= Beginning of Section =
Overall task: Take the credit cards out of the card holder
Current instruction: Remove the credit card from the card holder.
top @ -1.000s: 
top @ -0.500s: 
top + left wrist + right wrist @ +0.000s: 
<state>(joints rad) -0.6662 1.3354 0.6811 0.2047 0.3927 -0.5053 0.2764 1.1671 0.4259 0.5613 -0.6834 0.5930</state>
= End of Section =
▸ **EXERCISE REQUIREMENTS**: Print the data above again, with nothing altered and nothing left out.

▸ **THE ANSWER**:
Overall task: Take the credit cards out of the card holder
Current instruction: Remove the credit card from the card holder.
top @ -1.000s: 
top @ -0.500s: 
top + left wrist + right wrist @ +0.000s: 
<state>(joints rad) -0.6662 1.3354 0.6811 0.2047 0.3927 -0.5053 0.2764 1.1671 0.4259 0.5613 -0.6834 0.5930</state>

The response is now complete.